# GIVEN MATERIAL:
::::::::
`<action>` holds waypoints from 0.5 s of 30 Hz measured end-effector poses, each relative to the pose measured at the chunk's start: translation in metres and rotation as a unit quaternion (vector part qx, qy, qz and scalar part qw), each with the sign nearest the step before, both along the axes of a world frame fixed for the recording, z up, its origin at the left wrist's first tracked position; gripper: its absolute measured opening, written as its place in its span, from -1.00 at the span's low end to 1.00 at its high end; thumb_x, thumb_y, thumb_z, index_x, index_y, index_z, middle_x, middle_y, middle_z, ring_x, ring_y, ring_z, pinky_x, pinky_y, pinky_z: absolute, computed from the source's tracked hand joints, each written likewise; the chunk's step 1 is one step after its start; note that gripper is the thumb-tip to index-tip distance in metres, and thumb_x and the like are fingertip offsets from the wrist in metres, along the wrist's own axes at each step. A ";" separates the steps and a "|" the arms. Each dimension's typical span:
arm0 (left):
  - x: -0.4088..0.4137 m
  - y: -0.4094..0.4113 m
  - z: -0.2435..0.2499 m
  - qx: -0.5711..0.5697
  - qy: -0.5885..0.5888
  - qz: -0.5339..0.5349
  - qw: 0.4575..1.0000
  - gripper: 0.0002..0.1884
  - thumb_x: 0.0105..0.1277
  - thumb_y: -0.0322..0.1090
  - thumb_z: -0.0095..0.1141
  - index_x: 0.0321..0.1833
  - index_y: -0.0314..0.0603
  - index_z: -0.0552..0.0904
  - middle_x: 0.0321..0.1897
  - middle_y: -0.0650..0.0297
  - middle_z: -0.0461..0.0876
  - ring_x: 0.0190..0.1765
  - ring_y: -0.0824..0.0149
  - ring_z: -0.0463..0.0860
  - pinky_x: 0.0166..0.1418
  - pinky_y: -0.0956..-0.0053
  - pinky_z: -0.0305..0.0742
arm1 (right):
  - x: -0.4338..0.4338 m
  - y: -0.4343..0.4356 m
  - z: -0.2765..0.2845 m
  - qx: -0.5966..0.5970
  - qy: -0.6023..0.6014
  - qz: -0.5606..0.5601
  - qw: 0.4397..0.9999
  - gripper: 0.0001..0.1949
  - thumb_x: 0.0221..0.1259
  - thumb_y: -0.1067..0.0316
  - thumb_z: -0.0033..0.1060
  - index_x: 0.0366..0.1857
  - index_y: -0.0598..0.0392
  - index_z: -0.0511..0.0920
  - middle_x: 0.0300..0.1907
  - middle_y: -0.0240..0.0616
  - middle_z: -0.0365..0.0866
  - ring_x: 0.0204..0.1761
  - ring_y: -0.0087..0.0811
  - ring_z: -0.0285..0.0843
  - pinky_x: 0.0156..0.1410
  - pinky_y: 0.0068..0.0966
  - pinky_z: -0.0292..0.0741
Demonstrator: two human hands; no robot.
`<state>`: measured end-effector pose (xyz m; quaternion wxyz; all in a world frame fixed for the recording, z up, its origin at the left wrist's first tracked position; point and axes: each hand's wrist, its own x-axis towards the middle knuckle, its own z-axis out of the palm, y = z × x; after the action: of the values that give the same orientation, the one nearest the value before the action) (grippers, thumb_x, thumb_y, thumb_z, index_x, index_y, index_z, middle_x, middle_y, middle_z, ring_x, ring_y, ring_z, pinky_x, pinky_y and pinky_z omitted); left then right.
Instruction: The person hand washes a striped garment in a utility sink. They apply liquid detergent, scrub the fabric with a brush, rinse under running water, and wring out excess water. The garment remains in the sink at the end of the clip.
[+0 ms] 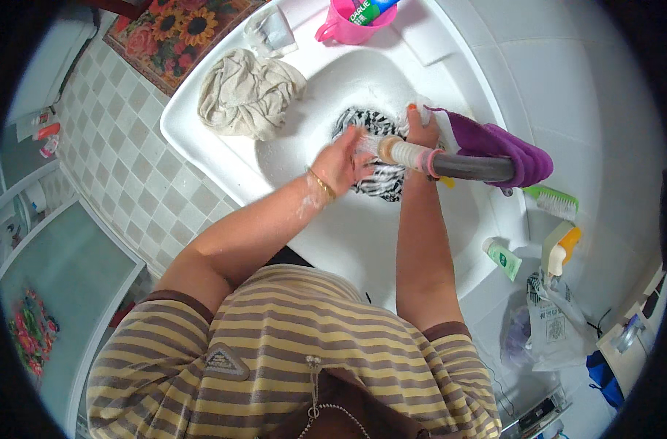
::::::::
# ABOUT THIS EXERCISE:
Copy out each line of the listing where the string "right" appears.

# SOLUTION:
arm1 (right):
`<state>`: measured end-effector pose (xyz m; quaternion wxyz; all in a world frame fixed for the recording, z up, its origin at the left wrist's first tracked position; point and axes: each hand's wrist, its own x-axis towards the middle knuckle, its own z-axis out of the palm, y = z × x; after the action: of the values that give the same orientation, the one nearest the value before the action) (grippers, thumb_x, thumb_y, thumb_z, index_x, index_y, index_z, middle_x, middle_y, middle_z, ring_x, ring_y, ring_z, pinky_x, pinky_y and pinky_z omitted); left then right.

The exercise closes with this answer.